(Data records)
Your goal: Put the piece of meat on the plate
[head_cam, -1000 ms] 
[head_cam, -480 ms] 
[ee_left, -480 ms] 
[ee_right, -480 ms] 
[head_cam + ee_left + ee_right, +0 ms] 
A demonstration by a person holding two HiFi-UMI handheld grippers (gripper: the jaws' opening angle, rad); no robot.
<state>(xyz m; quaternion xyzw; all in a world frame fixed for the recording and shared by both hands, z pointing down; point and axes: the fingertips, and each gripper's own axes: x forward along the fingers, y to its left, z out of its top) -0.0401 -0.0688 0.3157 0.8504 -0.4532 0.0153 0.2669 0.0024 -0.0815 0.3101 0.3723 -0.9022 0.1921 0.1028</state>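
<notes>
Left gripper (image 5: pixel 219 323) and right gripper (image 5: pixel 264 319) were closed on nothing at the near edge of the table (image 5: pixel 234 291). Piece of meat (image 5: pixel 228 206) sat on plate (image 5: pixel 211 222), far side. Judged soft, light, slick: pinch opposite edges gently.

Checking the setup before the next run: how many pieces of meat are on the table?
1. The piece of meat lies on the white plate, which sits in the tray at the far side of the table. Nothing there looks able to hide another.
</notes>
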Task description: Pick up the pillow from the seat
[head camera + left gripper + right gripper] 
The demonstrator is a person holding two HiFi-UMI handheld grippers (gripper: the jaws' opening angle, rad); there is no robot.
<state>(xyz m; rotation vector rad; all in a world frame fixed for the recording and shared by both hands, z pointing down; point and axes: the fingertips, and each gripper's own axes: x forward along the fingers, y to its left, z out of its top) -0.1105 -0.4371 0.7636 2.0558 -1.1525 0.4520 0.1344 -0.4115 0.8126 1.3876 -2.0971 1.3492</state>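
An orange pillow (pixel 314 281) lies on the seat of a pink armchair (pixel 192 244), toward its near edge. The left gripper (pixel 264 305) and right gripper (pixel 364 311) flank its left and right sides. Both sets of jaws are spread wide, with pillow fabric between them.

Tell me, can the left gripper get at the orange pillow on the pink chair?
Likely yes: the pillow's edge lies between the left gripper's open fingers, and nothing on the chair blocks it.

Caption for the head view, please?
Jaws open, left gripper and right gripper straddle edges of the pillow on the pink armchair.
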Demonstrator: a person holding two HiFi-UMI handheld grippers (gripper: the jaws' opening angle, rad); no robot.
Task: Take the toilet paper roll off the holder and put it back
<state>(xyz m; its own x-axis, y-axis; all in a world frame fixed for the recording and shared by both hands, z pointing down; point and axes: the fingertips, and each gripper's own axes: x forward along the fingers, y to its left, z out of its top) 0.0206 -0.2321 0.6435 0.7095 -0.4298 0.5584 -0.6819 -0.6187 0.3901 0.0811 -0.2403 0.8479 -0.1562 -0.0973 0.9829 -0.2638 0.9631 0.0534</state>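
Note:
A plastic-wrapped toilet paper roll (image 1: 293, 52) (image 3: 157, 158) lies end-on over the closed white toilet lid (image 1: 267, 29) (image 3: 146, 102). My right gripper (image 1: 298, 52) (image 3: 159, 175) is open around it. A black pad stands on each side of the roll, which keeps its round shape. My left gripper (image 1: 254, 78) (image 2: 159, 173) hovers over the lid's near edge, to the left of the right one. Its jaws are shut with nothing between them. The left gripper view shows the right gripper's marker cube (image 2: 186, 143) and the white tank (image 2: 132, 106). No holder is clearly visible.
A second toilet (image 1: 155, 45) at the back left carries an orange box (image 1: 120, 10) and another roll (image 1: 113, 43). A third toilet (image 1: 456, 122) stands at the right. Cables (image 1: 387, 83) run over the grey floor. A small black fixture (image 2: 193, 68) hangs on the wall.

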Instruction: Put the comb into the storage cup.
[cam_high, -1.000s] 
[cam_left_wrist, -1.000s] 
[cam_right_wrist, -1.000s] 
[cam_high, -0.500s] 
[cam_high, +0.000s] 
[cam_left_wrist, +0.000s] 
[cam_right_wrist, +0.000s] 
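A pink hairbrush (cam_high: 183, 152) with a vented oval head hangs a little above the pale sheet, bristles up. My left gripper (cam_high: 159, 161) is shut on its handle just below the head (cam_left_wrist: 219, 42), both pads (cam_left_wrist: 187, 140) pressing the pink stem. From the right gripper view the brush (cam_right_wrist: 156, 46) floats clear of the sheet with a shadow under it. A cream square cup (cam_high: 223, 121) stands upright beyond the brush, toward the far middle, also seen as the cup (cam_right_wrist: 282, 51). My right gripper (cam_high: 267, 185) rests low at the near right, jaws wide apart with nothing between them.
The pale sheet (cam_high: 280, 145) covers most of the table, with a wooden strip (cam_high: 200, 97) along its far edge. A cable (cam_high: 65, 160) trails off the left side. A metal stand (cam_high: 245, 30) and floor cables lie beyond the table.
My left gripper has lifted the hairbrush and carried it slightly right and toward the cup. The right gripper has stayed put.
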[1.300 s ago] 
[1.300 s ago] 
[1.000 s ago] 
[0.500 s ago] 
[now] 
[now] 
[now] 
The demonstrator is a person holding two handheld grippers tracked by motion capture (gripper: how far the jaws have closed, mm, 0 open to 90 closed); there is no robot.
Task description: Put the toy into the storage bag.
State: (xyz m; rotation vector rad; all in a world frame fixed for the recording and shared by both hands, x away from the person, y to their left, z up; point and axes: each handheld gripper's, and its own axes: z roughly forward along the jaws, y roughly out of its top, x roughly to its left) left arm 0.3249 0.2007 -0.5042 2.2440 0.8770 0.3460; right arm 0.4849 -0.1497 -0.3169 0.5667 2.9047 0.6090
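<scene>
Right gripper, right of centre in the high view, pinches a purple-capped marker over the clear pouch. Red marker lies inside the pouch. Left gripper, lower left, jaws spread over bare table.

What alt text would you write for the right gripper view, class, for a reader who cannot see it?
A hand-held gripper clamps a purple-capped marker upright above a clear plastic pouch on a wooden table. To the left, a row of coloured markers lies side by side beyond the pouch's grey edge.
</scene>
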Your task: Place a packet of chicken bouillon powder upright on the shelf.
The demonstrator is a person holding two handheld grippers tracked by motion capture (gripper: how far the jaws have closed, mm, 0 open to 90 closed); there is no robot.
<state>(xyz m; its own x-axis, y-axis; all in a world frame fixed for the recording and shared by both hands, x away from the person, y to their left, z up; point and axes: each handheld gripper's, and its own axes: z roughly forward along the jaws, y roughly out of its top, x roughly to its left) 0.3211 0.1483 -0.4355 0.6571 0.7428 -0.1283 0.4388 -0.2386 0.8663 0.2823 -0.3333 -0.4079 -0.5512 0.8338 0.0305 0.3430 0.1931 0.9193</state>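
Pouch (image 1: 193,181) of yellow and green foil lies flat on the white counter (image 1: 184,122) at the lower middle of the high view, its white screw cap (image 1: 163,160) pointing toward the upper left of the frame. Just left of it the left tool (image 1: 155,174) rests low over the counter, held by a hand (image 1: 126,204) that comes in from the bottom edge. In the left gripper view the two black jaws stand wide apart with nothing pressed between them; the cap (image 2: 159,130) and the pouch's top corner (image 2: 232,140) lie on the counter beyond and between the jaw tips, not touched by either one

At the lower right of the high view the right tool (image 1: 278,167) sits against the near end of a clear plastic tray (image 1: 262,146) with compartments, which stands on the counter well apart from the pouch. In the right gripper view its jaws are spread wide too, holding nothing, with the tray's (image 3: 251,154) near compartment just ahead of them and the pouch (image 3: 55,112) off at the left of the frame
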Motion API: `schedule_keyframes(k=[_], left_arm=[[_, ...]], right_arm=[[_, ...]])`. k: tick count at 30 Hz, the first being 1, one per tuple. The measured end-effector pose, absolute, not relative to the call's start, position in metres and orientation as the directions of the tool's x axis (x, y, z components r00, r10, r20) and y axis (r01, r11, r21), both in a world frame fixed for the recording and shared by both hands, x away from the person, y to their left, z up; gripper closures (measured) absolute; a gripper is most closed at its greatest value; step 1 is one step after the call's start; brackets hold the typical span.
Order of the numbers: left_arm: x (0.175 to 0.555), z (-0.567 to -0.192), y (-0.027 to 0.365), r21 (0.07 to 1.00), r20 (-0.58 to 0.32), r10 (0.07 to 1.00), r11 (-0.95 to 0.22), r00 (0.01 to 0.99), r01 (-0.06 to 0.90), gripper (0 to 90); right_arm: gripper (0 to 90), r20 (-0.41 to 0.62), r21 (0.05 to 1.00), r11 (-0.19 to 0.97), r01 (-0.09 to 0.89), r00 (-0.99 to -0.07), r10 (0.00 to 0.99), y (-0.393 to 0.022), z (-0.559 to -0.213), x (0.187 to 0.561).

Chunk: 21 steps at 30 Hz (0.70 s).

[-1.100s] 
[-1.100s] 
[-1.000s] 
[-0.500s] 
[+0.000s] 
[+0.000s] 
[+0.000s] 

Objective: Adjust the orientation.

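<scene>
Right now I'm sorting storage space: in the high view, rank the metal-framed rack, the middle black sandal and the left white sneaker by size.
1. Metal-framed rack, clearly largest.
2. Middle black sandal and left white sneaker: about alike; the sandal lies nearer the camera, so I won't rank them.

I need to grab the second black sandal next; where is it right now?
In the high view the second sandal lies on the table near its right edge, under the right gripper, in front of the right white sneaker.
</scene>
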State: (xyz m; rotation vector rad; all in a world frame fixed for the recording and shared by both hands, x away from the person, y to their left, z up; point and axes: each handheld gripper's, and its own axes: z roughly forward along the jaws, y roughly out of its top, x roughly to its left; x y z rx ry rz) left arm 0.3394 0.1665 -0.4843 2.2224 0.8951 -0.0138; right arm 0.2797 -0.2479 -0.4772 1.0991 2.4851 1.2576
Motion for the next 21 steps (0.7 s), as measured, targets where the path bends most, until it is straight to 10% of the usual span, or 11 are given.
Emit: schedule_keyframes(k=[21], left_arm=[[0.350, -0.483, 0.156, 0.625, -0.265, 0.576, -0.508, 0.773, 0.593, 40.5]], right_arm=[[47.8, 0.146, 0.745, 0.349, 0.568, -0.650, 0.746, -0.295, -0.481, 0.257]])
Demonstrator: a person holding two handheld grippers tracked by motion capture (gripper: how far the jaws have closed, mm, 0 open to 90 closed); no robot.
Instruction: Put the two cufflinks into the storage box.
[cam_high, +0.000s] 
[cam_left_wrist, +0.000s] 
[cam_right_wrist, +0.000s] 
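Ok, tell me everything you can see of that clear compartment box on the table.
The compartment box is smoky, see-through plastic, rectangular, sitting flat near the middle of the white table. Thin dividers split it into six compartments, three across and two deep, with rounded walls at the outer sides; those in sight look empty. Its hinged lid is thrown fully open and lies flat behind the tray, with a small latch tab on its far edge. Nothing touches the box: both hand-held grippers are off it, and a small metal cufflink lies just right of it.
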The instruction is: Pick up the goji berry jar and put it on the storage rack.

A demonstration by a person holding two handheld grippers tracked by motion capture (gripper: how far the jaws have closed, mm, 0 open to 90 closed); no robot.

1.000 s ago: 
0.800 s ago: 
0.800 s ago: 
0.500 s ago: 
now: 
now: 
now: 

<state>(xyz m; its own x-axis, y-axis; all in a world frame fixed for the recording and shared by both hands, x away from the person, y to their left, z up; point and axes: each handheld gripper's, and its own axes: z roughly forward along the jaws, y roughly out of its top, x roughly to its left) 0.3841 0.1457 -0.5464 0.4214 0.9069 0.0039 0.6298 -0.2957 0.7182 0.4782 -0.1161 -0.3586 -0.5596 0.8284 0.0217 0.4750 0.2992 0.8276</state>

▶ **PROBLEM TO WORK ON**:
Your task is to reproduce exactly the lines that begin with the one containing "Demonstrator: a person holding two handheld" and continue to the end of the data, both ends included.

▶ **OUTPUT OF THE TASK**:
Demonstrator: a person holding two handheld grippers tracked by motion capture (gripper: how far the jaws have closed, mm, 0 open to 90 closed); no robot.
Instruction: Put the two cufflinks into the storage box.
[cam_high, +0.000s] 
[cam_left_wrist, +0.000s] 
[cam_right_wrist, +0.000s] 
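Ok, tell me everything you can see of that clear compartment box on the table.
The compartment box is smoky, see-through plastic, rectangular, sitting flat near the middle of the white table. Thin dividers split it into six compartments, three across and two deep, with rounded walls at the outer sides; those in sight look empty. Its hinged lid is thrown fully open and lies flat behind the tray, with a small latch tab on its far edge. Nothing touches the box: both hand-held grippers are off it, and a small metal cufflink lies just right of it.
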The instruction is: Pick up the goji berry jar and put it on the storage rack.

A demonstration by a person holding two handheld grippers tracked by motion capture (gripper: how far the jaws have closed, mm, 0 open to 90 closed); no robot.

1.000 s ago: 
0.800 s ago: 
0.800 s ago: 
0.500 s ago: 
now: 
now: 
now: 

<state>(xyz m; its own x-axis, y-axis; all in a world frame fixed for the recording and shared by both hands, x away from the person, y to their left, z up; point and axes: each handheld gripper's, and its own axes: z roughly forward along the jaws, y roughly out of its top, x roughly to its left) 0.3841 0.1457 -0.5464 0.4214 0.9069 0.0039 0.6298 -0.2957 0.7182 0.4782 -0.1161 -0.3586 -0.5596 0.8284 0.0217 0.4750 0.2992 0.8276</state>

Nothing remains to add to the answer.